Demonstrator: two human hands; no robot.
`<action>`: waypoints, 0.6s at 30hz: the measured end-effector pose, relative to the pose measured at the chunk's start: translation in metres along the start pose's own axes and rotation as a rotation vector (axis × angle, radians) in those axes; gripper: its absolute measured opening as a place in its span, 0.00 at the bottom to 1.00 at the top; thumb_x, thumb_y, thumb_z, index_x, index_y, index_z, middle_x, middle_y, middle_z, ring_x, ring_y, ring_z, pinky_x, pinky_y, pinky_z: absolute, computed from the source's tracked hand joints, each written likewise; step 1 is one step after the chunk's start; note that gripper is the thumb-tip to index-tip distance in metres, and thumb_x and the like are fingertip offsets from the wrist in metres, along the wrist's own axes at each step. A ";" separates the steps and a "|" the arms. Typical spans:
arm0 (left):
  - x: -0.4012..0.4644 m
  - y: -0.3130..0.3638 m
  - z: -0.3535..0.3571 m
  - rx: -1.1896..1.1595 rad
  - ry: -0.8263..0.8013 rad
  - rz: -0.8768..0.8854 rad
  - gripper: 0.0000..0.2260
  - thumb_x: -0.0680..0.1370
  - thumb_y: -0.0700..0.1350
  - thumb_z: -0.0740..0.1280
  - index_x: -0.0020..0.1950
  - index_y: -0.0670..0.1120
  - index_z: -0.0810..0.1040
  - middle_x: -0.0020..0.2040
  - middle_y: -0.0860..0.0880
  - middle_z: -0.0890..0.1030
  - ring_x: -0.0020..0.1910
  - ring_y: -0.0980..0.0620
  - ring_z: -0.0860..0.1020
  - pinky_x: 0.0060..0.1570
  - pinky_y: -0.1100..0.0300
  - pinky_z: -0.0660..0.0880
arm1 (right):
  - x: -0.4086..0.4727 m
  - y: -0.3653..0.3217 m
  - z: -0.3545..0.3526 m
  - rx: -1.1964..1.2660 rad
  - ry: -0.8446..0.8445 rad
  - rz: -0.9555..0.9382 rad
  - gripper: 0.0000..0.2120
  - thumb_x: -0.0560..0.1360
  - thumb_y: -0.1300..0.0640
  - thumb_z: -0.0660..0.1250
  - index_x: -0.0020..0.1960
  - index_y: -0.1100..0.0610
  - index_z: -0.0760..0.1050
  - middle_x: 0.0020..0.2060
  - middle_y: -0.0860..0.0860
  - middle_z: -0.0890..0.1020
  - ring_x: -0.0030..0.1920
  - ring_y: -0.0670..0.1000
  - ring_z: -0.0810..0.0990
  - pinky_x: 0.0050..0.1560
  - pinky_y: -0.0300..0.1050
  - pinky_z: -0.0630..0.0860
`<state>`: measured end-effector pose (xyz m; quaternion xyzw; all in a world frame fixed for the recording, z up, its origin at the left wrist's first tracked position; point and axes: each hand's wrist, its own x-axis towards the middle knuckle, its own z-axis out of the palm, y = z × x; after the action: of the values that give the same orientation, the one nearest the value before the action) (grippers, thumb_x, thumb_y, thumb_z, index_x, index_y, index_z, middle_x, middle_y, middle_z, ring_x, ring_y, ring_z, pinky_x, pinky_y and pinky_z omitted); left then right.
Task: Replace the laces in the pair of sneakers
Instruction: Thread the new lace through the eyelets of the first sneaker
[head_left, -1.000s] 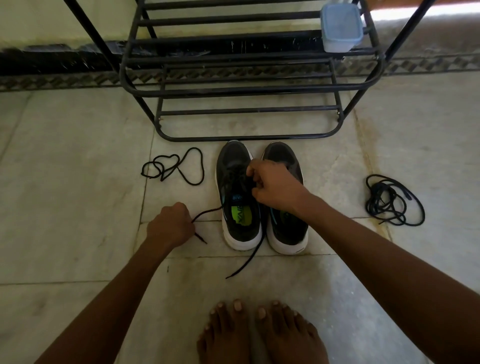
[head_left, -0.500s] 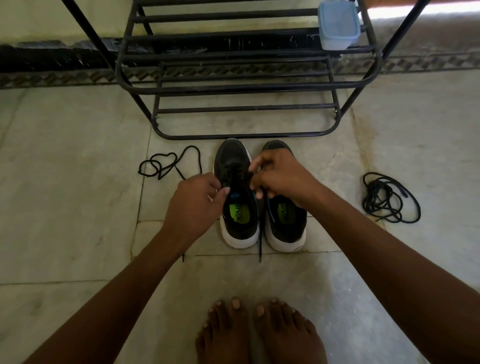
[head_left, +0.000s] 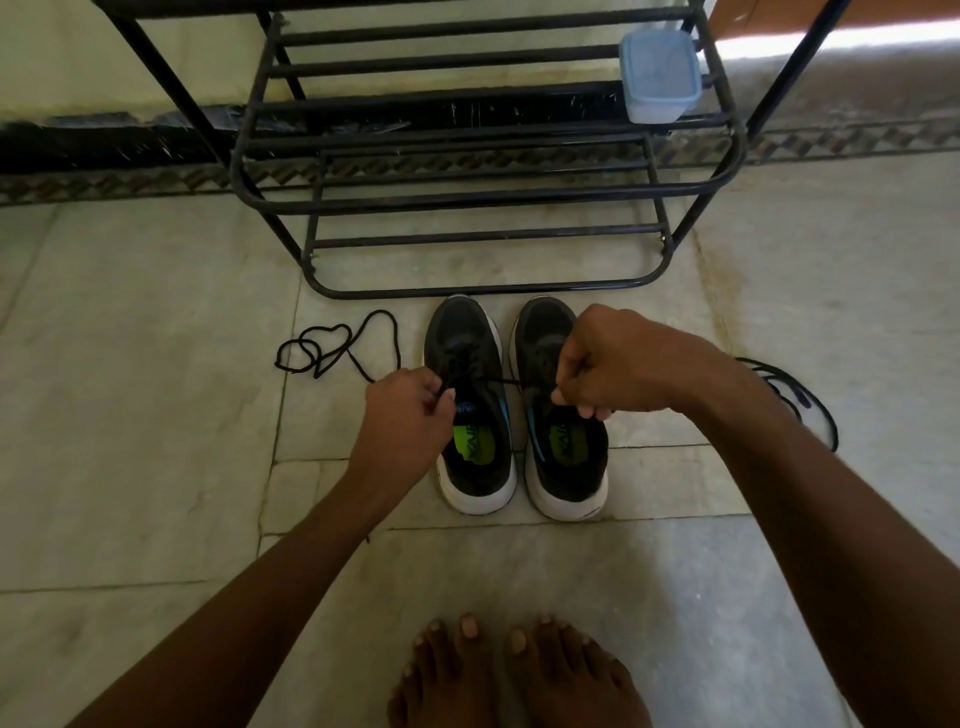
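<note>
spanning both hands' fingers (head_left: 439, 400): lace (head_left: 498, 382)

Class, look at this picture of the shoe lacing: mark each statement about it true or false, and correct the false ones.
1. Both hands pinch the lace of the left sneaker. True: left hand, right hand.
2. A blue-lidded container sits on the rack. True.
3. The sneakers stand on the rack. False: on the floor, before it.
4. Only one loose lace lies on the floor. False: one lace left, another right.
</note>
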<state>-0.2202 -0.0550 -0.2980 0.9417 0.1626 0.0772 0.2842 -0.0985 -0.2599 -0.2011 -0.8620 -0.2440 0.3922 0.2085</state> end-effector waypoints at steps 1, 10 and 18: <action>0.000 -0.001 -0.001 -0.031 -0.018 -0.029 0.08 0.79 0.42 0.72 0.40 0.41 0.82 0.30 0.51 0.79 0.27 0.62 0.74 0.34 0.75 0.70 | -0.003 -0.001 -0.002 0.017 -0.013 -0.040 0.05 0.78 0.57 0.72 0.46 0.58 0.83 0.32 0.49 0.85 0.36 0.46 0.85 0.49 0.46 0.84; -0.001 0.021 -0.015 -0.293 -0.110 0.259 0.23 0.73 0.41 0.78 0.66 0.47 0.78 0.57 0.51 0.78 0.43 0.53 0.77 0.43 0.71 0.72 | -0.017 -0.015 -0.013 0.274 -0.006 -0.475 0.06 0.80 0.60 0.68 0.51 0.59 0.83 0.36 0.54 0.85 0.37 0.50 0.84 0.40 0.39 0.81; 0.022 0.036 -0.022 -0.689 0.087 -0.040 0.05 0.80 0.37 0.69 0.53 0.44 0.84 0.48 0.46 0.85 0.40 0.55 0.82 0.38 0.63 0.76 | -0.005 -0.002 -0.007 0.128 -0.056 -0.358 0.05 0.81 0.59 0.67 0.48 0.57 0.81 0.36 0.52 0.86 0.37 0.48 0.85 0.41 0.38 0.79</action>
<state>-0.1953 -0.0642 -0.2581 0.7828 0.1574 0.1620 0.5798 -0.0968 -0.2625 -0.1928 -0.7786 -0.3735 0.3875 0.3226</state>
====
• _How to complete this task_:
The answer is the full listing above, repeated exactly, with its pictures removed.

• _Response for this exercise_:
Demonstrator: two human hands; no robot.
`<action>`: waypoints, 0.6s at 30hz: the measured end-effector pose, relative to the pose measured at the chunk's start: translation in metres along the start pose's own axes and rotation as a rotation vector (axis × angle, radians) in those axes; gripper: its absolute measured opening as a place in its span, 0.00 at the bottom to 1.00 at the top; thumb_x, thumb_y, thumb_z, index_x, index_y, index_z, middle_x, middle_y, middle_z, ring_x, ring_y, ring_z, pinky_x, pinky_y, pinky_z: absolute, computed from the source's tracked hand joints, each written likewise; step 1 is one step after the chunk's start; note that gripper is the thumb-tip to index-tip distance in metres, and thumb_x and the like are fingertip offsets from the wrist in metres, along the wrist's own axes at each step. A ";" separates the steps and a "|" the arms. Typical spans:
arm0 (left):
  - x: -0.4012..0.4644 m
  - y: -0.3130..0.3638 m
  - z: -0.3535..0.3571 m
  - rx: -1.1896..1.1595 rad
  - ry: -0.8263..0.8013 rad
  - rz: -0.8768..0.8854 rad
  - gripper: 0.0000..0.2260
  - thumb_x: -0.0680..0.1370
  - thumb_y: -0.0700..0.1350
  - thumb_z: -0.0740..0.1280
  - index_x: -0.0020..0.1950
  - index_y: -0.0670..0.1120
  - index_z: -0.0810..0.1040
  - middle_x: -0.0020..0.2040
  - middle_y: -0.0860..0.0880
  - middle_z: -0.0890..0.1030
  - ring_x: -0.0020..0.1910
  - ring_y: -0.0980..0.0620
  - ring_z: -0.0860..0.1020
  - pinky_x: 0.0060..0.1570
  - pinky_y: -0.1100..0.0300
  - pinky_z: -0.0660..0.0880
arm1 (right):
  - x: -0.4086..0.4727 m
  - y: -0.3653..0.3217 m
  - z: -0.3545..0.3526 m
  - rx: -1.1964..1.2660 rad
  - ry: -0.8446..0.8445 rad
  - rz: -0.9555..0.9382 rad
  - gripper: 0.0000..0.2120
  - thumb_x: -0.0560..0.1360
  - thumb_y: -0.1300..0.0640
  - thumb_z: -0.0660..0.1250
  - index_x: -0.0020..0.1960
  - index_y: -0.1100..0.0610
  - index_z: -0.0760..0.1050
  - middle_x: 0.0020..0.2060
  - middle_y: -0.0860..0.0860
  - middle_z: -0.0890..0.1020
  - ring_x: -0.0030..0.1920
  - ring_y: -0.0670..0.1000
  - ring_z: -0.0810..0.0990
  - pinky_x: 0.0050..0.1560
  - pinky_y: -0.0300..0.1050
  - pinky_z: -0.0630..0.0860
`<state>`: measured end-effector pose (xyz m; quaternion xyzw; all in a world frame fixed for the recording, z up, its origin at the left wrist's first tracked position; point and axes: each hand's wrist, its own x-axis towards the middle knuckle, its own z-axis out of the palm, y = z × x; after the action: of the values that give the same orientation, the one nearest the value before the action) (grippers, thumb_x, thumb_y, thumb_z, index_x, index_y, index_z, middle_x, middle_y, middle_z, ring_x, ring_y, ring_z, pinky_x, pinky_y and pinky_z omitted); left then right.
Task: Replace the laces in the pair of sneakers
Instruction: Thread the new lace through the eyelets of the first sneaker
[head_left, -1.000s] 
[head_left, -0.500s] 
[head_left, +0.000s] 
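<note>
spanning both hands' fingers (head_left: 439, 400): lace (head_left: 498, 382)

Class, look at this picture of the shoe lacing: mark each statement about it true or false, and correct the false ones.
1. Both hands pinch the lace of the left sneaker. True: left hand, right hand.
2. A blue-lidded container sits on the rack. True.
3. The sneakers stand on the rack. False: on the floor, before it.
4. Only one loose lace lies on the floor. False: one lace left, another right.
</note>
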<state>-0.2202 -0.0550 -0.2980 0.9417 0.1626 0.0772 0.2842 -0.0985 -0.2599 -0.2011 -0.8620 -0.2440 0.3922 0.2085</state> end-effector waypoints at steps 1, 10 and 18: <action>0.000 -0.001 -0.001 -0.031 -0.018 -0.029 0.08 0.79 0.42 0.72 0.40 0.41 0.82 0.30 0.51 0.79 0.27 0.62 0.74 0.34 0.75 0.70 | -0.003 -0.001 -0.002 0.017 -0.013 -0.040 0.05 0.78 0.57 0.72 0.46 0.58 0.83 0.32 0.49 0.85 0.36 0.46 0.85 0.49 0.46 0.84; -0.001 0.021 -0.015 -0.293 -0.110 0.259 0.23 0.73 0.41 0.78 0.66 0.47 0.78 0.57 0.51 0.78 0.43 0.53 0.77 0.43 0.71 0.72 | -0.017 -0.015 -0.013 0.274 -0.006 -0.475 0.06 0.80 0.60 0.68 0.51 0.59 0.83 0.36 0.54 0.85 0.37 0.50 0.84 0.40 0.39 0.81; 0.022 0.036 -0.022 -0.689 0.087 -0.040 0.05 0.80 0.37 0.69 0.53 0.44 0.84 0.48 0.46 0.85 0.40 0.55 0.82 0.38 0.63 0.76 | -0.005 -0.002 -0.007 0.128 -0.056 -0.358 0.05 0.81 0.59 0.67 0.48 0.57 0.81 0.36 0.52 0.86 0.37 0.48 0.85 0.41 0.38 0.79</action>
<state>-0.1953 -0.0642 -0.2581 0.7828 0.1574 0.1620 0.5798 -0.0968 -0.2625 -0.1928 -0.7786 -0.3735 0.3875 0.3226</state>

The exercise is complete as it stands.